→ **WHAT YOU WILL DO**: Set down each line of the material that follows, exactly, with no pictures.

→ **SOURCE DATA**:
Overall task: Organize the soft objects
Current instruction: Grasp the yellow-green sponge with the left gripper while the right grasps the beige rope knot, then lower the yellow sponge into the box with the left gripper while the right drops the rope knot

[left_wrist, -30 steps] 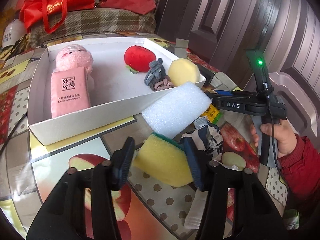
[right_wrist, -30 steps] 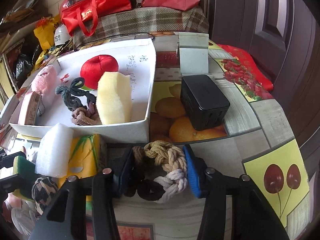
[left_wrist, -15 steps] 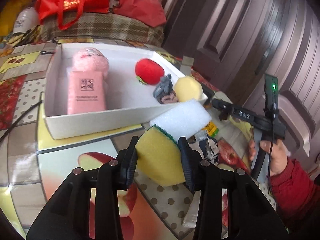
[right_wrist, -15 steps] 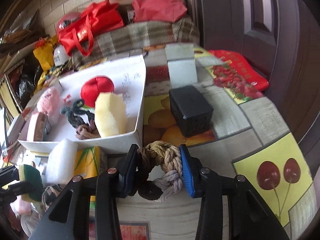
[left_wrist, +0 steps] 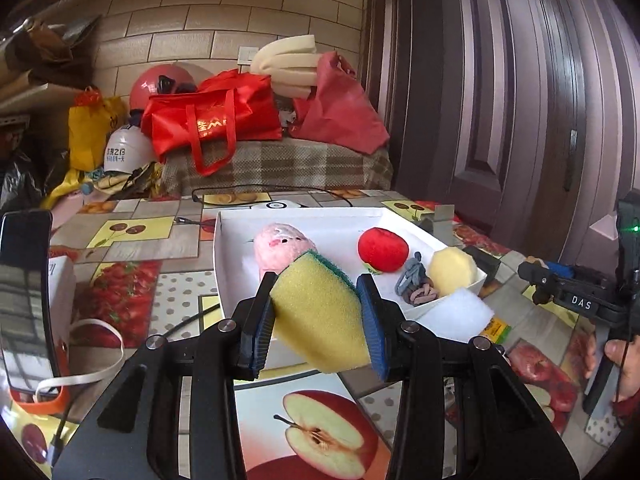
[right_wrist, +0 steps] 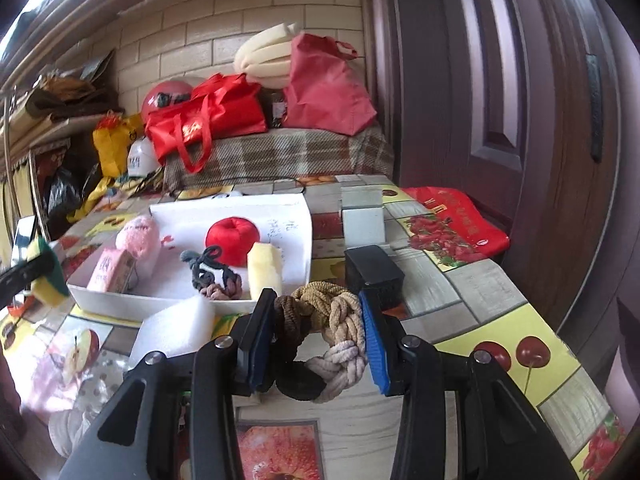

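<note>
**Both claws loaded, lifted off the tabletop**

Left claw (left_wrist: 318, 318): clamped on a yellow sponge (left_wrist: 320, 316) with a green scouring face, pads pressing in from both sides, sponge tilted and clear of the tabletop (left_wrist: 132, 240). Straight ahead of this claw, a white box (left_wrist: 218, 276). Inside the box, beyond the sponge: a pink plush (left_wrist: 282, 246), partly hidden. Ahead and to the right, also in the box: a red plush apple (left_wrist: 382, 249), a grey-and-pink braid (left_wrist: 416, 286), and a pale yellow foam (left_wrist: 454, 271) near the box's right corner. Just outside that corner, right of the claw: a white foam block (left_wrist: 456, 316) lying on the tabletop. Far right: a hand (left_wrist: 624, 364) gripping the other tool's handle.

Right claw (right_wrist: 318, 338): closed on a knotted rope (right_wrist: 328, 324) of brown, tan, white and black strands, squeezed between the blue pads, held above the tabletop. Ahead and left of this claw: the same box, with the apple, the braid, the foam standing upright, the plush and a pink packet (right_wrist: 110, 270) inside. Just left of the claw, outside the box: the foam block. Just ahead and right: a black case (right_wrist: 374, 272) on the tabletop. Far left: the left claw with its sponge, near the box's left end.
</note>
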`<state>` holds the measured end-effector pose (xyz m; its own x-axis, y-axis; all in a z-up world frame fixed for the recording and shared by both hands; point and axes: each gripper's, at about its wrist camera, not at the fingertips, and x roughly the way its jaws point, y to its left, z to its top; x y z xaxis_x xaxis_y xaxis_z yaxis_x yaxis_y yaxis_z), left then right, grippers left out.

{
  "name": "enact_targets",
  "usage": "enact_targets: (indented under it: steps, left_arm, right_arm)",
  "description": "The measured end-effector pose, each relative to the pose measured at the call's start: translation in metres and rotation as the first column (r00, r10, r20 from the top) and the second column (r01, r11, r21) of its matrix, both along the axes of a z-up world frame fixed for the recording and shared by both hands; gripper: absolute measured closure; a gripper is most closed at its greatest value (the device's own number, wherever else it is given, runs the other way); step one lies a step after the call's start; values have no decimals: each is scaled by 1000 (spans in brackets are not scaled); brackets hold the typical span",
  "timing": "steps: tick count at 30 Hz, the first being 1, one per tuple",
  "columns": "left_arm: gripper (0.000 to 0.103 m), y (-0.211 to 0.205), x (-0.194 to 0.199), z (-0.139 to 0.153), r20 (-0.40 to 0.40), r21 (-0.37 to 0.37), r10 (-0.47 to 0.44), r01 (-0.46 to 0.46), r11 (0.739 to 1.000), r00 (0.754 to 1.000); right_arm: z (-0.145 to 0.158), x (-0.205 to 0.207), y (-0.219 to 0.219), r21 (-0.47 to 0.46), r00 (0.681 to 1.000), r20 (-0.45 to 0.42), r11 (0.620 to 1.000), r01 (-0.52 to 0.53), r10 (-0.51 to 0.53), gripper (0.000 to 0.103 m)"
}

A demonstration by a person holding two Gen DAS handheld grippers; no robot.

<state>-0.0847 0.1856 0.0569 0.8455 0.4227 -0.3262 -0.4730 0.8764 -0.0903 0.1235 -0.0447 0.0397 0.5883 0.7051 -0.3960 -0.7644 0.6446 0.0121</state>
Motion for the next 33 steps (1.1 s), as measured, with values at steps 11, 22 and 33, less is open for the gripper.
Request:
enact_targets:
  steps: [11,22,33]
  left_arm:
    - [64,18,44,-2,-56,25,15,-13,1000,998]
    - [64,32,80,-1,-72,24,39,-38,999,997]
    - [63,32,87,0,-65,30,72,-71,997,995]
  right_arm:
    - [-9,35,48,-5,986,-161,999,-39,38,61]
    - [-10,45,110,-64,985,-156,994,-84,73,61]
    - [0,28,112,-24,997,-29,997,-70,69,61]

→ **TASK ANSWER**:
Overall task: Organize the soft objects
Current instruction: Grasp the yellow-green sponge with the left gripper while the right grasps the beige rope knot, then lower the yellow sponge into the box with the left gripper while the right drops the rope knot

[left_wrist, -30 steps] 
[right_wrist, -30 steps] 
[left_wrist, -15 steps] 
[right_wrist, -15 steps] 
[left_wrist, +0 steps] 
[right_wrist, +0 steps] 

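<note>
**Both claws loaded, lifted off the tabletop**

Left claw (left_wrist: 318, 318): clamped on a yellow sponge (left_wrist: 320, 316) with a green scouring face, pads pressing in from both sides, sponge tilted and clear of the tabletop (left_wrist: 132, 240). Straight ahead of this claw, a white box (left_wrist: 218, 276). Inside the box, beyond the sponge: a pink plush (left_wrist: 282, 246), partly hidden. Ahead and to the right, also in the box: a red plush apple (left_wrist: 382, 249), a grey-and-pink braid (left_wrist: 416, 286), and a pale yellow foam (left_wrist: 454, 271) near the box's right corner. Just outside that corner, right of the claw: a white foam block (left_wrist: 456, 316) lying on the tabletop. Far right: a hand (left_wrist: 624, 364) gripping the other tool's handle.

Right claw (right_wrist: 318, 338): closed on a knotted rope (right_wrist: 328, 324) of brown, tan, white and black strands, squeezed between the blue pads, held above the tabletop. Ahead and left of this claw: the same box, with the apple, the braid, the foam standing upright, the plush and a pink packet (right_wrist: 110, 270) inside. Just left of the claw, outside the box: the foam block. Just ahead and right: a black case (right_wrist: 374, 272) on the tabletop. Far left: the left claw with its sponge, near the box's left end.
</note>
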`<state>` holds the measured end-effector pose (xyz m; its own x-axis, y-axis; all in a z-up world frame fixed for the recording and shared by both hands; point and axes: each gripper's, at about its wrist camera, not at the fingertips, and x roughly the way its jaws point, y to its left, z to its top; x y z xaxis_x xaxis_y xaxis_z yaxis_x yaxis_y yaxis_z), left then right, grippers left out.

{
  "name": "enact_targets",
  "usage": "enact_targets: (indented under it: steps, left_arm, right_arm)",
  "description": "The measured end-effector pose, each relative to the pose measured at the call's start: translation in metres and rotation as the first column (r00, r10, r20 from the top) and the second column (r01, r11, r21) of its matrix, both along the axes of a z-up world frame fixed for the recording and shared by both hands; gripper: absolute measured closure; a gripper is most closed at its greatest value (the device's own number, wherever else it is given, runs the other way); step one lies a step after the call's start; values have no decimals: each is scaled by 1000 (spans in brackets are not scaled); brackets hold the typical span",
  "timing": "steps: tick count at 30 Hz, the first being 1, one per tuple",
  "columns": "left_arm: gripper (0.000 to 0.103 m), y (-0.211 to 0.205), x (-0.194 to 0.199), z (-0.139 to 0.153), r20 (-0.40 to 0.40), r21 (-0.37 to 0.37), r10 (-0.47 to 0.44), r01 (-0.46 to 0.46), r11 (0.739 to 1.000), r00 (0.754 to 1.000); right_arm: z (-0.145 to 0.158), x (-0.205 to 0.207), y (-0.219 to 0.219), r21 (-0.47 to 0.46), r00 (0.681 to 1.000), r20 (-0.45 to 0.42), r11 (0.620 to 1.000), r01 (-0.52 to 0.53), r10 (-0.51 to 0.53), gripper (0.000 to 0.103 m)"
}

A demonstration by a person holding two Gen DAS handheld grippers; no robot.

<state>-0.0847 0.1856 0.0569 0.8455 0.4227 -0.3262 -0.4730 0.8764 -0.0903 0.1235 -0.0447 0.0397 0.5883 0.7051 -0.3960 -0.7644 0.6446 0.0121</state>
Motion for the next 33 steps (1.1 s), as measured, with values at steps 11, 22 and 33, less is open for the gripper.
Request:
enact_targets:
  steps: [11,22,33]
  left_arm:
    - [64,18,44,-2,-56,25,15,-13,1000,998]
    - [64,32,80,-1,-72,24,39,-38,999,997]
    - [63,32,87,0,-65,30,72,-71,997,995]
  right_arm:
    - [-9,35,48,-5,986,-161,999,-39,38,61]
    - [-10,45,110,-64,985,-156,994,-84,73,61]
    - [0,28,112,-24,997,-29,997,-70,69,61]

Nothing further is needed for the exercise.